He had to give it to her. Elsa had a way of putting him in his place and spelling things out for him and he didn’t mind. Not the way she said it. He coughed lightly. “It’s not that I’ve forgotten, Elsa,” he said, trying to salvage his reputation. “It’s that there are so many other urgent things that are screaming out for attention. It’s easy to take things for granted, and it’s easy to get irritable.”
“That may be,” replied Elsa stiffly. “But having a new baby isn’t easy and, I know you might not want to hear this, but it gets harder as the children get older.”
His heart sank. This afternoon had been nothing like he’d expected and now Elsa was telling him that it was going to get worse?
“But that stage doesn’t last long either. In fact,” she seemed to be talking more to herself that to him, “All the stages in our life are fleeting when you look back on them from where I’m standing. You should stop and take a moment to enjoy them, Nico, for they will soon be over.”
He let the words sink in. “Is that how you feel?”
“My life has flown by so fast. Seeing you both with your baby, it reminds me of when mine were that age, and if I let myself wallow in the memories too long, it doesn’t seem as long ago as it really is.”
He nodded.
“You wait until she turns into a teenager,” said Elsa, looking up at him. “They think they know everything then. They think they don’t need you. Something for you to bear in mind.”
He couldn’t imagine a time when his own daughter would tell him she didn’t need him and it wasn’t something he wanted to think about.
“Why don’t you go and do whatever it was you need to do,” said Elsa. “I’ve got her.”
Chapter 16
“That was delicious, and I got to eat without any interruptions.”
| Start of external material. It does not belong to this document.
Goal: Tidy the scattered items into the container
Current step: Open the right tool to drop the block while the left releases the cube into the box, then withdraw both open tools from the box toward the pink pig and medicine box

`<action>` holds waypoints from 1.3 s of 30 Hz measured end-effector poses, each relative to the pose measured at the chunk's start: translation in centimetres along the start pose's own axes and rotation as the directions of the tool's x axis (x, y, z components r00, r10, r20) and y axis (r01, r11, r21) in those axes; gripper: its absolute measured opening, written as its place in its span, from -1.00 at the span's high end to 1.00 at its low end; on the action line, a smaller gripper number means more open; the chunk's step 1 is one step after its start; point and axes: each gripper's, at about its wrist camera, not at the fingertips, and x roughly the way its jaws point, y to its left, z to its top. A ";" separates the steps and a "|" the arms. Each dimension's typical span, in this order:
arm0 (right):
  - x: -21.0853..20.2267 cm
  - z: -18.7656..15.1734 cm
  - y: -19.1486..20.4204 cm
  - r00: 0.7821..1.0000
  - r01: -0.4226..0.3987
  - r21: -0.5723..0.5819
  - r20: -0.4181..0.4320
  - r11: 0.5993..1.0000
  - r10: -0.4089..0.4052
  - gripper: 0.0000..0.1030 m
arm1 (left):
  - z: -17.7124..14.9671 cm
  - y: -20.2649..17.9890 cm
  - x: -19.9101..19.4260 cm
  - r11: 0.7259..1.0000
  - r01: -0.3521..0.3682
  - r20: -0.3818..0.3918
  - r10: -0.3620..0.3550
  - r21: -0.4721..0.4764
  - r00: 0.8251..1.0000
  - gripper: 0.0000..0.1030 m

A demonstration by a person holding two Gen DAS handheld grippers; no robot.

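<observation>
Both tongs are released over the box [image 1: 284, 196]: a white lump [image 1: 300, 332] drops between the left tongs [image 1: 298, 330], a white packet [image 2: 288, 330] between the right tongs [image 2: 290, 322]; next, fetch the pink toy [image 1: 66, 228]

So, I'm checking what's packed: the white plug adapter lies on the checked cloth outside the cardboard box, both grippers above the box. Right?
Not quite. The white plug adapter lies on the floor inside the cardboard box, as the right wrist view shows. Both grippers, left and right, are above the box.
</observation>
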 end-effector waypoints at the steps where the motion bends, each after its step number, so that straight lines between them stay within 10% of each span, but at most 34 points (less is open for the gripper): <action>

“See what you’d have missed out on,” said Andrea.
“I was anxious to get back home.”
“You shouldn’t worry about Elisabetta. Your mom is there, and you have the housekeeper.”
“The housekeeper doesn’t look after the baby and my mom, well,” Ava wiped her lips with her napkin. “My mom’s been rather busy lately, and I’m not sure what with.”
“Oh?” Andrea held the wine glass in her hands as if waiting for more gossip. “She’s doing her own thing, and I suppose I must let her. I mean—“ Ava wiped her mouth and laid down her napkin. “I want her to do her own thing, I don’t want her to feel that she’s bound to me, to us, in any way. She helps out a lot as it is, but today, of all days—I could have really done with her being around.”
“You mean to say that Nico’s looking after Elisabetta?”
“He sounded fine when I called him.”
They giggled.
“It will be a good experience for him,” said Ava. She wanted him to know what a whole day with the baby could be like.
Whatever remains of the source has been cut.